Tuesday, June 10, 2014

excerpt from Paula Vogel's interview with Arthur Holmberg

AH: How I Learned to Drive dramatizes in a disturbing way how we receive great harm from the people who love us.

PV: I would reverse that. I would say that we can receive great love from the people who harm us.

AH: Why is it significant to reverse it?

PV: We are now living in a culture of victimization, and great harm can be inflicted by well-intentioned therapists, social workers, and talk show hosts who encourage people to dwell in their identity as victim. Without denying or forgetting the original pain, I wanted to write about the great gifts that can also be inside that box of abuse. My play dramatizes the gifts we receive from the people who hurt us.

AH: So what does Li'l Bit receive?

PV: She received the gift of how to survive.

AH: From her Uncle?

PV: Absolutely. I am going to teach you to drive like a man, he says. He becomes her mentor and shows her a way of thinking ahead ten steps down the road before anyone else to figure out what the other guy is going to do before he does it. That not only enables her to survive but actually enables her, I think, to reject him and destroy him.

AH: And she does destroy him.

PV: He gives her the gifts to do that. He gives her the training. He gives her the ego formation. You, he says, you've got a fire in the head. He gives her gifts in just about every scene. He teaches her the importance of herself as an individual and the ability to strategize to protect that. It's all there in the driving lessons. It's abuse simultaneously with a kind of affirmation and reassurance.

AH: In Drive, Li'l Bit looks at her painful memories, processes the experiences, and then moves on. Why is it important to forgive the harm?

PV: Many people stay rooted in anger against transgressions that occurred in childhood, and this rage will be directed to other people in their adult lives and toward themselves.
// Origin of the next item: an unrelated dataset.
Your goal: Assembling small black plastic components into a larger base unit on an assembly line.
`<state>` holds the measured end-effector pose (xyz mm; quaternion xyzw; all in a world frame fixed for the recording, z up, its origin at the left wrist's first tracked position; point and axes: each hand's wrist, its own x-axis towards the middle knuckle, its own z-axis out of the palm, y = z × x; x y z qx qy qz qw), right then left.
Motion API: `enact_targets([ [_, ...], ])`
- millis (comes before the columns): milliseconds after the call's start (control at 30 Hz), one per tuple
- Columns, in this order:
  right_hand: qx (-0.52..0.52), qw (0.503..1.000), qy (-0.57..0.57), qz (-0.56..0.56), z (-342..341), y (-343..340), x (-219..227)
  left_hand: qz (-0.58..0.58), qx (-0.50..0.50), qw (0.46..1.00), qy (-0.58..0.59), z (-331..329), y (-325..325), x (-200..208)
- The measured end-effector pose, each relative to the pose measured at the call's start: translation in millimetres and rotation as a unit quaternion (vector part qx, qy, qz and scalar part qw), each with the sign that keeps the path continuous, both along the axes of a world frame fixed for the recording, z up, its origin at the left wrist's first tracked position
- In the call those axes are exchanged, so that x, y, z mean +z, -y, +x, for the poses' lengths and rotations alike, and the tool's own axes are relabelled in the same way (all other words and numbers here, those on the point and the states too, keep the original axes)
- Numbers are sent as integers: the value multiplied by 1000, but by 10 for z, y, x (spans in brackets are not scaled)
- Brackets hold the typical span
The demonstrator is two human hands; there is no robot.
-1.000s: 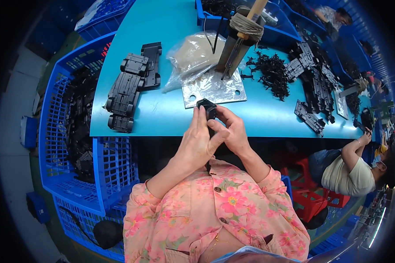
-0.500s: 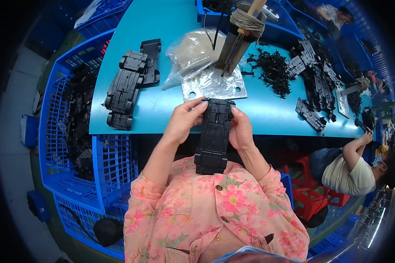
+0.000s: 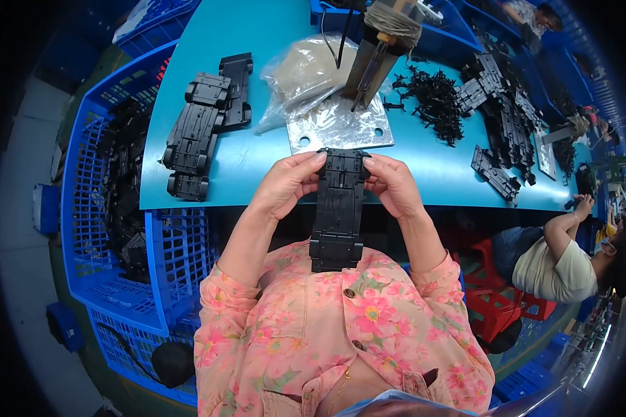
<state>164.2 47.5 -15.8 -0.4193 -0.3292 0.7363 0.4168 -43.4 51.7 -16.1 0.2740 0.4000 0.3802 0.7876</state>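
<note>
A black plastic toy car chassis (image 3: 339,205) is held between my two hands at the table's front edge, its long side pointing toward my body. My left hand (image 3: 285,182) pinches its far left corner, thumb on top. At the far right corner my right hand (image 3: 394,182) grips it the same way, fingers curled beneath. Just beyond the chassis lies a silver metal plate (image 3: 337,128) with holes, the base of an upright fixture (image 3: 375,62) wrapped with cord. The undersides of my fingers are hidden.
Several black chassis (image 3: 191,135) lie on the left of the teal table (image 3: 271,17). A clear plastic bag (image 3: 306,73) sits behind the plate. Small black parts (image 3: 431,104) and more chassis (image 3: 504,128) are piled right. A blue crate (image 3: 156,278) stands left; a co-worker (image 3: 556,260) sits right.
My right hand has shifted its grip on the chassis, its wrist and elbow swinging outward to the right. The chassis stays in nearly the same place, slightly farther up in view.
</note>
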Motion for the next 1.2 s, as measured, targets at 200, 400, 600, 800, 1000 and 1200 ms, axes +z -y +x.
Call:
enact_targets([
  [200,24,999,14,-20,36,-31,-1,-21,6,1000,-5,1,3,20],
  [400,21,998,-29,-46,62,-22,-71,-23,18,1000,-5,22,2,-44],
  [600,16,998,-52,-22,52,-4,-108,-18,21,1000,-7,19,-9,-14],
  [800,28,996,-85,-1,78,-4,-169,-18,24,1000,-2,37,-19,-42],
  [1000,20,996,-91,-14,40,-12,-139,-22,24,999,10,17,-37,-112],
  [1200,16,999,-24,-43,72,-44,-60,-13,14,1000,1,20,-36,-98],
])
Whether we call it forgiveness or understanding, there comes a moment when the past has to be processed, and we have to find some control. There are two forgivenesses in the play. One forgiveness for Peck, but the most crucial forgiveness would be Li'l Bit's forgiving Li'l Bit. Li'l Bit as an adult looking at and understanding her complicity . . .

AH: . . . her destructiveness. You once said that it was important to give the audience a catharsis.

PV: Catharsis purges the pity and the terror and enables the audience to transcend them. So you have her memories of the final confrontation with Peck in the hotel room and afterwards the flashback to the first driving lesson. And then the last scene, which brings us up to the present. This is a movement forward. For me, purgation means a forward movement.